WHAT IS BEING ASKED: The entries below contain a line with "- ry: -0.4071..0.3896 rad" and a line with "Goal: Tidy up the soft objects". Quote exactly those two lines and all lines between them.

DATA PROVIDED:
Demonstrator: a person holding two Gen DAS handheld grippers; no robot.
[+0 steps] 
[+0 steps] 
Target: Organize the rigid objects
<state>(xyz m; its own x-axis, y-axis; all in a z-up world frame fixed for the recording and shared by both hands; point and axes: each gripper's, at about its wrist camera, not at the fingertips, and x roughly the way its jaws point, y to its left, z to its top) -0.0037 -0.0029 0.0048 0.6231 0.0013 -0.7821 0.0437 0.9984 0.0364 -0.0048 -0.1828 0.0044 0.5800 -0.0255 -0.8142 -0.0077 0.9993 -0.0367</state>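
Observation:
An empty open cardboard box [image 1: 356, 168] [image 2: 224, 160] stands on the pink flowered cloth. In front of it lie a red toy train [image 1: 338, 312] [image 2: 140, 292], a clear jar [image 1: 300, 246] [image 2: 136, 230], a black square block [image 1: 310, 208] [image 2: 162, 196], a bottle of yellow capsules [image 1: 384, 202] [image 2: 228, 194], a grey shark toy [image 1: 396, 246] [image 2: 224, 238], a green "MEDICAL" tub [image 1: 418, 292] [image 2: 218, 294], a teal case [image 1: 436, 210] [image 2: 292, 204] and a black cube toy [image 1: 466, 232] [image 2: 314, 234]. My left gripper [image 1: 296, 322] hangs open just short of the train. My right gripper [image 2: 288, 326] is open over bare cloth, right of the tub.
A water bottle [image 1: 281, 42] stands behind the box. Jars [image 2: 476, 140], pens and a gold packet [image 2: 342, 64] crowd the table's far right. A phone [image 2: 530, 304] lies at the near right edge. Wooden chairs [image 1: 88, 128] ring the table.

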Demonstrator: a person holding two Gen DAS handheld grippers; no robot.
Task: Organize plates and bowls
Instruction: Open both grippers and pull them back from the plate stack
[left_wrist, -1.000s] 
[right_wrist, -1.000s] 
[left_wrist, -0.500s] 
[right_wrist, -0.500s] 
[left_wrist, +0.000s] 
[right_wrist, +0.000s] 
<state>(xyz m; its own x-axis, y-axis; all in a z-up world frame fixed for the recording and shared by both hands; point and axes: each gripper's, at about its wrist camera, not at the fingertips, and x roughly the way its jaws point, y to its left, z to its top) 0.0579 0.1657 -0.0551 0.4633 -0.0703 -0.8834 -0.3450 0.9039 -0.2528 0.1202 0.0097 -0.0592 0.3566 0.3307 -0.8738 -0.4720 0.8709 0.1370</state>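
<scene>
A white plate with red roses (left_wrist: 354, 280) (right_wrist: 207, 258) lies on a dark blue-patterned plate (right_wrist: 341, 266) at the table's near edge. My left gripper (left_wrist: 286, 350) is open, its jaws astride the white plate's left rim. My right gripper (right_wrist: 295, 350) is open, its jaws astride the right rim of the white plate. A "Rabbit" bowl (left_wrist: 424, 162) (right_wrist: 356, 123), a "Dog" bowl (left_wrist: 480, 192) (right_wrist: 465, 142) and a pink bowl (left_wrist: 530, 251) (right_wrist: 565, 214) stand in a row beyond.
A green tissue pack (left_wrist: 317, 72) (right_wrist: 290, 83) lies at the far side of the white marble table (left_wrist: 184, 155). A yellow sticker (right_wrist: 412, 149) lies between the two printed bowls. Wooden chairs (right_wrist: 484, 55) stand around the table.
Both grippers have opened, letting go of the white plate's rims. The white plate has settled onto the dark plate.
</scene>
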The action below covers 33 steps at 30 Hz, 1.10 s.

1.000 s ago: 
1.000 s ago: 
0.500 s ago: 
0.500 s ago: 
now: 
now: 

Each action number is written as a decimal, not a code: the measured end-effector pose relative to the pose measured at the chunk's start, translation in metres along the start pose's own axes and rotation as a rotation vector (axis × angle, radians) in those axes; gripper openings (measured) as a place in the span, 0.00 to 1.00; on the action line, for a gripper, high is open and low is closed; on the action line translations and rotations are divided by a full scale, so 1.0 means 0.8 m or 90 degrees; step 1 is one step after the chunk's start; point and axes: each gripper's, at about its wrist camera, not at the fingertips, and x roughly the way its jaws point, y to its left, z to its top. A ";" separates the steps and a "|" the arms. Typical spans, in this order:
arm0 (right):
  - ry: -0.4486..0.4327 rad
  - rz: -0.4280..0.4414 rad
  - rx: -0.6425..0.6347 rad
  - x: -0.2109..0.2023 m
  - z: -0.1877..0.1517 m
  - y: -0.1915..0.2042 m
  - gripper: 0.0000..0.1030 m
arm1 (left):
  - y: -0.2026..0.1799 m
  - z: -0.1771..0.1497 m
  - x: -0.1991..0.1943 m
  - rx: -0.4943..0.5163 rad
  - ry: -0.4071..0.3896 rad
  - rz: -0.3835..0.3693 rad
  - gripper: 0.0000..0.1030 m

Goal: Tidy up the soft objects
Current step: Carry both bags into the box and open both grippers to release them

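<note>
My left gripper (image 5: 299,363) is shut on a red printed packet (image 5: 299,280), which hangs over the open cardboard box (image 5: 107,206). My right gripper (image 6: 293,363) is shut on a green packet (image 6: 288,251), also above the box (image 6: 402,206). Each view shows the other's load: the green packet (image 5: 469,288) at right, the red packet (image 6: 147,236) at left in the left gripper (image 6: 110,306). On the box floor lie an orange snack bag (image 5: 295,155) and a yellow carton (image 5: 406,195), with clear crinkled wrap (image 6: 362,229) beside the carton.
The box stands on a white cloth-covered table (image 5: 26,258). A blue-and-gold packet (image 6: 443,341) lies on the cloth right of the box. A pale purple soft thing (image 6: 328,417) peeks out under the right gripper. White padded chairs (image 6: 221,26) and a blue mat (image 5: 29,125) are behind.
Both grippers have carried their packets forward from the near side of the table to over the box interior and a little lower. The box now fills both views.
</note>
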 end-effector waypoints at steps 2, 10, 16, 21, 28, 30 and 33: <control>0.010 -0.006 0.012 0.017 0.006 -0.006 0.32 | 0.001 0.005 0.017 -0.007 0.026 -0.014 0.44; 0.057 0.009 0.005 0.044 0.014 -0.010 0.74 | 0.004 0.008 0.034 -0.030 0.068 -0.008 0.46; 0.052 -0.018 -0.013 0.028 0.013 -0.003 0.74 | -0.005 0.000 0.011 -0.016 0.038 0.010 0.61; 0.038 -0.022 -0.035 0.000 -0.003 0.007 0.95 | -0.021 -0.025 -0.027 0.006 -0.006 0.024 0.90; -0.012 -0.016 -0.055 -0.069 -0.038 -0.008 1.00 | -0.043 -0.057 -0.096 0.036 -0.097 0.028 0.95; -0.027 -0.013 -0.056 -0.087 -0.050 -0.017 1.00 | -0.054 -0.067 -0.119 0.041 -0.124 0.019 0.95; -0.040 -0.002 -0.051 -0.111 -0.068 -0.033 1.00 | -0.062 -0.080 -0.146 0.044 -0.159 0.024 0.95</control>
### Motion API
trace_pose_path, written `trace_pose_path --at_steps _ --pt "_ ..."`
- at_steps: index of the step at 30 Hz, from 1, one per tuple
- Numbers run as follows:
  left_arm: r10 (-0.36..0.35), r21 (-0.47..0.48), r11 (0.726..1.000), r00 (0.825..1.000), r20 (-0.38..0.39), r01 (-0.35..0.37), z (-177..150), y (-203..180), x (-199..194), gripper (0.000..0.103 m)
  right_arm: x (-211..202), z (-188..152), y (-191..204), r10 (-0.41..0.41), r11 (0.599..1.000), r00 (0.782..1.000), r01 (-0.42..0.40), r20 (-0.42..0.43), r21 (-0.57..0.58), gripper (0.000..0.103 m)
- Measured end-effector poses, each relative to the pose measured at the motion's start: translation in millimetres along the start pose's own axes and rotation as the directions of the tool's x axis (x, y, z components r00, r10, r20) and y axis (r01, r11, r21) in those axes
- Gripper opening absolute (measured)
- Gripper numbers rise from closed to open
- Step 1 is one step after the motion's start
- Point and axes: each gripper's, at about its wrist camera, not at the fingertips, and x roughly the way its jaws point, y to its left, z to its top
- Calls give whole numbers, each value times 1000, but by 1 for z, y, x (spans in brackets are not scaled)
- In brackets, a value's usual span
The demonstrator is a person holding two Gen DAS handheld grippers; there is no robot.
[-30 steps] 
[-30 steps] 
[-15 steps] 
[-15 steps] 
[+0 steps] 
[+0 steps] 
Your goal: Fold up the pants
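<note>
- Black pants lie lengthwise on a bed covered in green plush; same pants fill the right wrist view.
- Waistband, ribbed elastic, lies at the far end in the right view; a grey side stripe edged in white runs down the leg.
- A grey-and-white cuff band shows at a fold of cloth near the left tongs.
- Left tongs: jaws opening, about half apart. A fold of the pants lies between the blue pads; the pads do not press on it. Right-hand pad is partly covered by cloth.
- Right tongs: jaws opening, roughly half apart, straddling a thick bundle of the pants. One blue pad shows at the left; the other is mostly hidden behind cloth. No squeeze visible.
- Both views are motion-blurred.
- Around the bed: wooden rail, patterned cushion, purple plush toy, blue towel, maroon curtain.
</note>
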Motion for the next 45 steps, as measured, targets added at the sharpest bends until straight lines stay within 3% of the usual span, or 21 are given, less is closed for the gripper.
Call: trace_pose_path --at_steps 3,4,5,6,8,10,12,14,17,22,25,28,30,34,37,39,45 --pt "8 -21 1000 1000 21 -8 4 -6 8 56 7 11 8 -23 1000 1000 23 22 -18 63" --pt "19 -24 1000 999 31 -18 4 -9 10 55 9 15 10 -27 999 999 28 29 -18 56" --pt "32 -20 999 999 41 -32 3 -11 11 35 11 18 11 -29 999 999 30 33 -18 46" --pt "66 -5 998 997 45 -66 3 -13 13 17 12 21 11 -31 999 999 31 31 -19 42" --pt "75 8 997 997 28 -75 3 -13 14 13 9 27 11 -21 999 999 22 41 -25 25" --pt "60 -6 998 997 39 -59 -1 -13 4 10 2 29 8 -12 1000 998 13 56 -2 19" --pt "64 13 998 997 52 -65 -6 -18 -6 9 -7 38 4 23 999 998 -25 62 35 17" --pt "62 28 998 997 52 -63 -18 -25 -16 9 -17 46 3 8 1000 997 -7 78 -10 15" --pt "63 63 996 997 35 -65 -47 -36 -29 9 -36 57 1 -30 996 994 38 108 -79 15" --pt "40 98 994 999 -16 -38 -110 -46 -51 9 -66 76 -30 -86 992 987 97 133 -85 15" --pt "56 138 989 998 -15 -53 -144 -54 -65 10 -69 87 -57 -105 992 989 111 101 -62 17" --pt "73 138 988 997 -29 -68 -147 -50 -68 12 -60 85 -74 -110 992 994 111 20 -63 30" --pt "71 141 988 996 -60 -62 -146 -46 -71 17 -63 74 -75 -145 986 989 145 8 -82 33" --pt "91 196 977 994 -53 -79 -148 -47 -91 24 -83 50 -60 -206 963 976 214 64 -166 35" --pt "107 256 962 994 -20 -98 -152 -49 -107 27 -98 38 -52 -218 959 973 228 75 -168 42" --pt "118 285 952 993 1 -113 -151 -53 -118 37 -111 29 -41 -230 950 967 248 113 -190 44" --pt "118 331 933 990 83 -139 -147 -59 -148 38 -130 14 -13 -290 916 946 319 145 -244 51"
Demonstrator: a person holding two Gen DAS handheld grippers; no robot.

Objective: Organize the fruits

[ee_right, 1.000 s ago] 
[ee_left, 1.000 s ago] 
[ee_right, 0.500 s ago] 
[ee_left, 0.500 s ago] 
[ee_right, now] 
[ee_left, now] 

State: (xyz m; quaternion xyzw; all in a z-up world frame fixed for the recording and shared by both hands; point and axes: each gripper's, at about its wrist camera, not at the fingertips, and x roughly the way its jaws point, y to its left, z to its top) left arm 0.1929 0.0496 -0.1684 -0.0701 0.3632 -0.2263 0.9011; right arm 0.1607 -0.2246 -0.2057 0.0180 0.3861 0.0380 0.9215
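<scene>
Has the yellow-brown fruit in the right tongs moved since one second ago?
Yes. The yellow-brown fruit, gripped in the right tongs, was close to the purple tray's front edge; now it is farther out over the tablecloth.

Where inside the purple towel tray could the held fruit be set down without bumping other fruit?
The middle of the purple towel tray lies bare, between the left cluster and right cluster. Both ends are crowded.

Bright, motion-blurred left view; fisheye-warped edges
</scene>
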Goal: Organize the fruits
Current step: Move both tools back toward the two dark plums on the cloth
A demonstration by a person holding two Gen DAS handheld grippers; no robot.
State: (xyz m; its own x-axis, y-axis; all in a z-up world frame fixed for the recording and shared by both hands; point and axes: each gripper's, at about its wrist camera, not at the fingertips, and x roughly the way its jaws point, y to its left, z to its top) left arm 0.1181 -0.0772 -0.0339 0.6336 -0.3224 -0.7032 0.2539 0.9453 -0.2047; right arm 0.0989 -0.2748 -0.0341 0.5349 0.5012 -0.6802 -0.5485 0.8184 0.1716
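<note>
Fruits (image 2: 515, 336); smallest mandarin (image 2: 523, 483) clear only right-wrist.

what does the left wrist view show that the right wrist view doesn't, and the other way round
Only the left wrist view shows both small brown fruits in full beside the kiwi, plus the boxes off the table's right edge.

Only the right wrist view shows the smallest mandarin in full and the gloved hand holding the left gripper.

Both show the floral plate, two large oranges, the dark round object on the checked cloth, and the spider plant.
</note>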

OUTPUT OF THE TASK:
  - ry: -0.4071..0.3896 rad
  - rz: -0.3835..0.3693 rad
  - gripper: 0.0000..0.1030 m

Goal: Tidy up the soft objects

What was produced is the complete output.